- [TASK REQUIREMENTS] Each line of the data must reappear exactly in your answer, with no images included.

- [SUPPLIED MATERIAL]
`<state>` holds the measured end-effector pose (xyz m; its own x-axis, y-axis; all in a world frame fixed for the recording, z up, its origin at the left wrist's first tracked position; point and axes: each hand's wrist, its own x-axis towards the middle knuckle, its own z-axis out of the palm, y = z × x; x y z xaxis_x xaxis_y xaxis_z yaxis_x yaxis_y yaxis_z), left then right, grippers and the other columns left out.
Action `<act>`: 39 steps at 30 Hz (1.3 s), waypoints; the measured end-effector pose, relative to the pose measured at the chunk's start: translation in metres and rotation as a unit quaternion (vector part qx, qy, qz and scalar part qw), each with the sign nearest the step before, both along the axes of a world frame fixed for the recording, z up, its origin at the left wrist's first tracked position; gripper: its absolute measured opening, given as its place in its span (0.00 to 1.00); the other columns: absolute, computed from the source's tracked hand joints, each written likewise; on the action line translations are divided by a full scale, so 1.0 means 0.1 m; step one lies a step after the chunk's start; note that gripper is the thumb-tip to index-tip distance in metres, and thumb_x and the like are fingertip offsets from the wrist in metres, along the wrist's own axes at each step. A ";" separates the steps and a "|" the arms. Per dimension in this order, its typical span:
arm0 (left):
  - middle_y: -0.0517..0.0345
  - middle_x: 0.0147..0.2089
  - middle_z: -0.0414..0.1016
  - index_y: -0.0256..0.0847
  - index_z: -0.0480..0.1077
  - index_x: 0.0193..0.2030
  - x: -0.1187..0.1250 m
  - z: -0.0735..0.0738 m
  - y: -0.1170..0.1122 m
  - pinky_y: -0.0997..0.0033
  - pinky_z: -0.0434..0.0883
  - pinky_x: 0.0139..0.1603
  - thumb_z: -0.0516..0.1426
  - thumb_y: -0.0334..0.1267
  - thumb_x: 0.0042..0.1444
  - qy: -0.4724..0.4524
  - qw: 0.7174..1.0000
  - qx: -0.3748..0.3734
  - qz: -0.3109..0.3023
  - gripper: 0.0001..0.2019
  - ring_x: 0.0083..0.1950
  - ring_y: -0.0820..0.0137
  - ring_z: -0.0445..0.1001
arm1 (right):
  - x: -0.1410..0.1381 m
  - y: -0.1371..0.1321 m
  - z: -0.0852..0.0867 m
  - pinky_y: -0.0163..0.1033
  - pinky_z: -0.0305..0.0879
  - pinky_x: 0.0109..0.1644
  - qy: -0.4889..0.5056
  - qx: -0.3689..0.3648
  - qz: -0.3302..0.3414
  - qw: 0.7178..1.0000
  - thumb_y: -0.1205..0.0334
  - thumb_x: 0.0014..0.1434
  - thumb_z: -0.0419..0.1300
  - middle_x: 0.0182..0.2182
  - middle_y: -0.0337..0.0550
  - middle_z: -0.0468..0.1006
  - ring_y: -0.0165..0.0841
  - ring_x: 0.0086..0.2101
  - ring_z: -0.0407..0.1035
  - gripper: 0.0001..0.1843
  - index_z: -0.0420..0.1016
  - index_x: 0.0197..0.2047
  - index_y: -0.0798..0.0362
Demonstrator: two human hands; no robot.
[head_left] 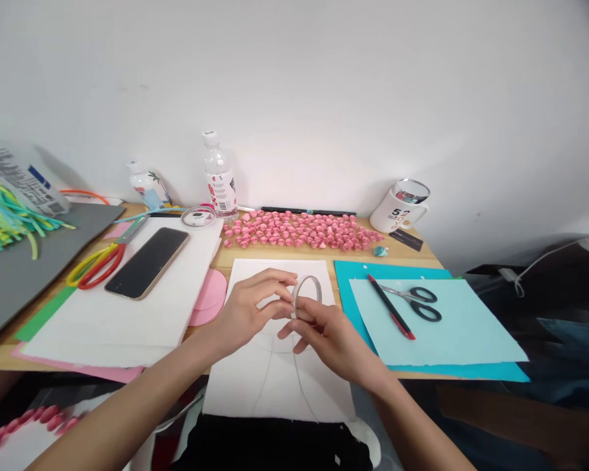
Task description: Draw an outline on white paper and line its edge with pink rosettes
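Note:
Both hands meet over a white sheet with a faint pencil outline at the desk's front edge. My right hand pinches a thin roll of clear tape, held upright on its edge. My left hand has its fingertips curled toward the roll's left side, pinching at it; whether they hold a tape end is too small to tell. A pink paper disc lies just left of my left hand.
Several small pink paper pieces lie in rows at the back. Black scissors and a red-tipped pen rest on blue paper at right. A phone, red-yellow scissors, bottle, second tape roll and mug stand around.

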<state>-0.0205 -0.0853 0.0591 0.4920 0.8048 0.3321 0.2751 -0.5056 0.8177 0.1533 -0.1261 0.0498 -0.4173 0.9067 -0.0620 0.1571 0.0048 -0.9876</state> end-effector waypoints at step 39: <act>0.59 0.32 0.74 0.38 0.71 0.31 0.35 0.18 0.36 0.73 0.69 0.38 0.59 0.32 0.51 -0.188 0.965 0.017 0.181 0.00 0.35 0.73 0.72 | 0.68 0.01 -0.10 0.36 0.71 0.27 0.005 0.164 -0.495 0.853 0.58 0.54 0.58 0.22 0.41 0.75 0.36 0.28 0.73 0.14 0.74 0.21 0.55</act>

- [TASK SOLUTION]
`<state>` holds the measured end-effector pose (xyz m; its own x-axis, y-axis; all in a world frame fixed for the recording, z up, its origin at the left wrist's first tracked position; point and axes: each hand's wrist, its own x-axis towards the middle knuckle, its own z-axis out of the palm, y = z × x; x y z xaxis_x xaxis_y xaxis_z yaxis_x yaxis_y yaxis_z), left then right, grippers and the other columns left out.
Action `<act>`: 39 steps at 30 Hz (1.3 s), waypoints; the measured end-effector pose, relative to the pose measured at the chunk's start: translation in metres and rotation as a unit quaternion (vector part qx, qy, qz and scalar part qw), each with the sign nearest the step before, both along the axes of a world frame fixed for the recording, z up, its origin at the left wrist's first tracked position; gripper: its absolute measured opening, given as its place in its span (0.00 to 1.00); the other columns: absolute, computed from the source's tracked hand joints, each written likewise; on the action line translations are divided by a full scale, so 1.0 means 0.1 m; step one lies a step after the chunk's start; note that gripper is the thumb-tip to index-tip distance in metres, and thumb_x and the like are fingertip offsets from the wrist in metres, along the wrist's own axes at each step. A ";" separates the steps and a "|" the arms. Per dimension in this order, its typical span:
arm0 (left):
  - middle_y: -0.0517..0.0345
  - middle_x: 0.0147..0.2089
  - middle_z: -0.0414..0.1016
  - index_y: -0.0256..0.0847
  - index_z: -0.0480..0.1077
  - index_x: 0.0193..0.2030
  - x: -0.1187..0.1250 m
  - z: -0.0735..0.0738 m
  - y: -0.1170..0.1122 m
  - pinky_y: -0.0997..0.0033
  - pinky_z: -0.0434..0.0883
  - pinky_x: 0.0139..0.1603
  - thumb_z: -0.0516..0.1426
  - thumb_y: -0.0334..0.1267
  - thumb_x: 0.0042..0.1444
  - qy: -0.4724..0.4524
  - qw: 0.7174..1.0000
  - qx: -0.3748..0.3734
  - qz: -0.3109..0.3023
  - gripper: 0.0001..0.2019
  - ring_x: 0.0083..0.1950
  - ring_y: -0.0820..0.0137
  - ring_z: -0.0445..0.1001
arm1 (right):
  - x: -0.1410..0.1381 m
  - y: -0.1371..0.1321 m
  - z: -0.0852..0.0867 m
  - pinky_y: -0.0163..0.1033
  - pinky_z: -0.0305..0.0879
  - pinky_x: 0.0109..0.1644
  - qy: -0.4889..0.5056
  - qx: -0.3689..0.3648
  - qz: -0.3302..0.3414
  - qw: 0.7178..1.0000
  - thumb_y: -0.1205..0.0334
  - thumb_x: 0.0014..0.1434
  - thumb_z: -0.0419..0.1300
  - middle_x: 0.0182..0.2182
  - middle_y: -0.0337..0.0550
  - middle_z: -0.0468..0.1006
  - ring_y: -0.0165..0.0841
  - ring_x: 0.0086..0.2101
  - ring_z: -0.0407..0.1035
  - gripper: 0.0001..0.1843
  - index_z: -0.0420..0.1016
  - index_x: 0.0197..0.2047
  - index_y: -0.0798..0.0362
Demonstrator: two human hands; no robot.
[head_left] 
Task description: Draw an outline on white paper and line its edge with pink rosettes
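Note:
Both hands meet over a white sheet with a faint pencil outline at the desk's front edge. My right hand pinches a thin roll of clear tape, held upright on its edge. My left hand has its fingertips curled toward the roll's left side, pinching at it; whether they hold a tape end is too small to tell. A pink paper disc lies just left of my left hand.
Several small pink paper pieces lie in rows at the back. Black scissors and a red-tipped pen rest on blue paper at right. A phone, red-yellow scissors, bottle, second tape roll and mug stand around.
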
<state>-0.0205 -0.0853 0.0591 0.4920 0.8048 0.3321 0.2751 -0.5056 0.8177 0.1533 -0.1261 0.0498 -0.4173 0.9067 -0.0620 0.1571 0.0048 -0.9876</state> end-effector waypoints at step 39: <act>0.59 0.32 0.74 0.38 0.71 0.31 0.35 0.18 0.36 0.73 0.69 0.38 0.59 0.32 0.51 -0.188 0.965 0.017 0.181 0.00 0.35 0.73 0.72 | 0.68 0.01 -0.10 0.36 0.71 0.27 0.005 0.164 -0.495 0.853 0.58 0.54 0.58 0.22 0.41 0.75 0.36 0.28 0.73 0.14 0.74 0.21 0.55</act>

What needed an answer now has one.